> **Data shown**
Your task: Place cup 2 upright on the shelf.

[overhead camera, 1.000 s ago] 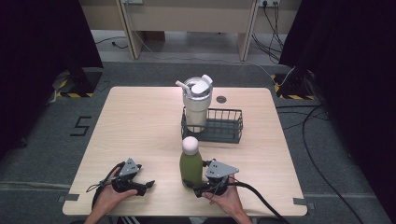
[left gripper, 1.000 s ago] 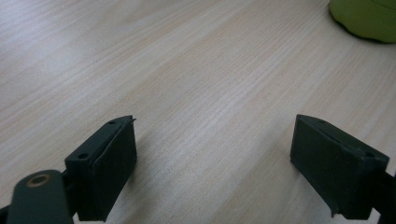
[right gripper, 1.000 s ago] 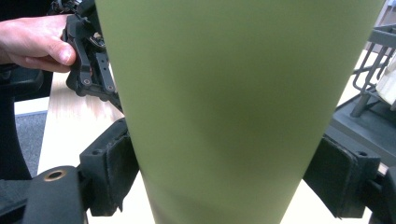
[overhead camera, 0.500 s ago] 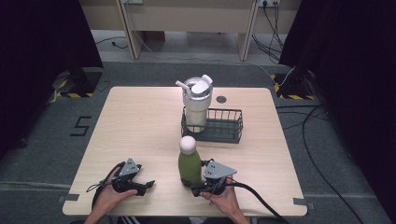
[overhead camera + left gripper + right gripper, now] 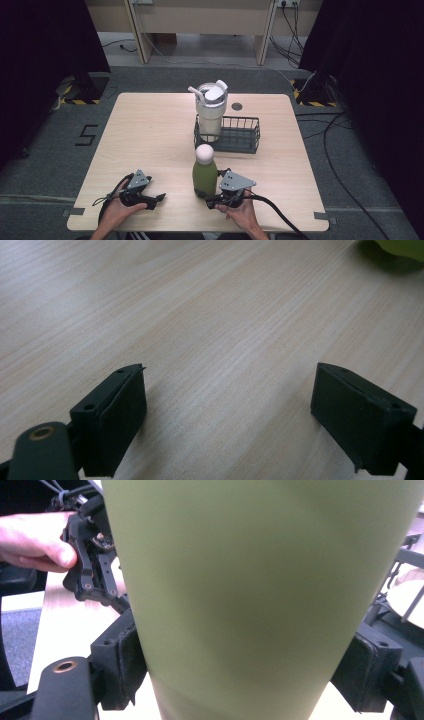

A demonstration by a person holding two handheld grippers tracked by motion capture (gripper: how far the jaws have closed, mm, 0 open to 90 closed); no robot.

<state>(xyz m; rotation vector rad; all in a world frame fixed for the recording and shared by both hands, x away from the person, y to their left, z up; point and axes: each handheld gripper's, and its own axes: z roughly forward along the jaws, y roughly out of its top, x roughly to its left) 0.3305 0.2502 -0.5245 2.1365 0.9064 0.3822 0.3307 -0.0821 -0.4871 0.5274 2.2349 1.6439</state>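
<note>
Tabletop: right gripper (image 5: 214, 199) clamps (low) bottle (image 5: 204, 173).

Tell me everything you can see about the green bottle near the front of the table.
The green bottle is olive, matte and smooth, with a rounded white cap. It stands upright on the wooden table, near the front edge and in front of the dark wire basket. The right gripper has its jaws around the lower body, one on each side, pressed against it. In the right gripper view its green wall shows plain, with no label.
</note>
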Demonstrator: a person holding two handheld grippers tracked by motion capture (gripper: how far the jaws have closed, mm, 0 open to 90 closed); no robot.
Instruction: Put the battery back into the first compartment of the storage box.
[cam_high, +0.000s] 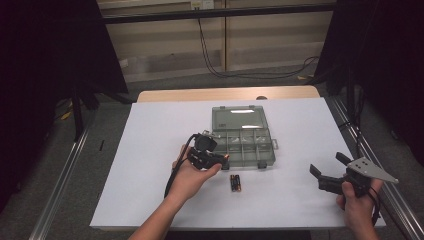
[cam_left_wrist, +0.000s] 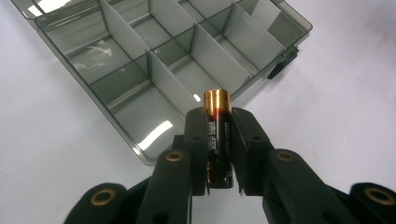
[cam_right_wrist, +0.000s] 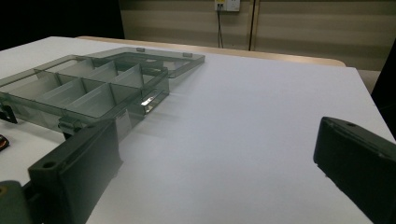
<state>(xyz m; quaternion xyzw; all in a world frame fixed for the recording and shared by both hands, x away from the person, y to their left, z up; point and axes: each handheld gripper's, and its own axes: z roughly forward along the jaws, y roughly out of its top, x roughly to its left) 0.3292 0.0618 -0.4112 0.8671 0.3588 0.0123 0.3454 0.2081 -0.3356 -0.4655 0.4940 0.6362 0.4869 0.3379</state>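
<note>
Left tongs pinch a battery beside the organizer box; right tongs gape, resting low.

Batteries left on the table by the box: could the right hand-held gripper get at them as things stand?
Probably yes. The right hand-held gripper is open and holds nothing, and bare table lies between it and the batteries. The left hand-held gripper, shut on a battery, is beside the box, clear of that path.

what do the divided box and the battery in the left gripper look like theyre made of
Box: likely smoke-tinted clear plastic, glossy; the table shows through and highlights glint on it.
Battery: apparently metal; shiny copper-coloured top, black printed wrap, clamped in the left gripper.
</note>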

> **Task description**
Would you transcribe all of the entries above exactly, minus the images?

> **Answer space**
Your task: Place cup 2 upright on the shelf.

[overhead camera, 1.000 s ago] 
[left gripper, 1.000 s ago] 
[right gripper, 1.000 s ago] 
[overhead camera, 0.500 s ago] 
[overhead camera + left gripper + right gripper, now] 

A demonstration by a person holding two handheld grippers tracked by motion capture (gripper: how far the jaws have closed, mm, 0 open to 90 closed); no robot.

<state>(xyz m; rotation vector rad; all in a world frame fixed for the recording and shared by both hands, x away from the person, y to their left, z up; point and axes: each handheld gripper's, and its own axes: z roughly forward along the jaws, y roughly out of its top, x roughly to its left) 0.3305 0.2502 -0.5245 2.1365 0.9064 0.3822 0.3307 -0.0821 -0.4871 0.5274 2.2349 1.6439</state>
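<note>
Tabletop: right gripper (image 5: 214, 199) clamps (low) bottle (image 5: 204, 173).

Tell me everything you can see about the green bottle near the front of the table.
The green bottle is olive, matte and smooth, with a rounded white cap. It stands upright on the wooden table, near the front edge and in front of the dark wire basket. The right gripper has its jaws around the lower body, one on each side, pressed against it. In the right gripper view its green wall shows plain, with no label.
</note>
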Demonstrator: a person holding two handheld grippers tracked by motion capture (gripper: how far the jaws have closed, mm, 0 open to 90 closed); no robot.
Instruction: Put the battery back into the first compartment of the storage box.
[cam_high, +0.000s] 
[cam_left_wrist, +0.000s] 
[cam_right_wrist, +0.000s] 
<state>(xyz m; quaternion xyzw; all in a world frame fixed for the recording and shared by both hands, x away from the person, y to their left, z up; point and axes: each handheld gripper's, and its own axes: z roughly forward along the jaws, y roughly out of its top, x roughly to its left) 0.3292 0.0618 -0.4112 0.8671 0.3588 0.0123 0.3454 0.2081 -0.3356 -0.4655 0.4940 0.6362 0.4869 0.3379</state>
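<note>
Left tongs pinch a battery beside the organizer box; right tongs gape, resting low.

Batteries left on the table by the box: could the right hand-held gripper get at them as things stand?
Probably yes. The right hand-held gripper is open and holds nothing, and bare table lies between it and the batteries. The left hand-held gripper, shut on a battery, is beside the box, clear of that path.

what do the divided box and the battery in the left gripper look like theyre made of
Box: likely smoke-tinted clear plastic, glossy; the table shows through and highlights glint on it.
Battery: apparently metal; shiny copper-coloured top, black printed wrap, clamped in the left gripper.
</note>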

No further output remains.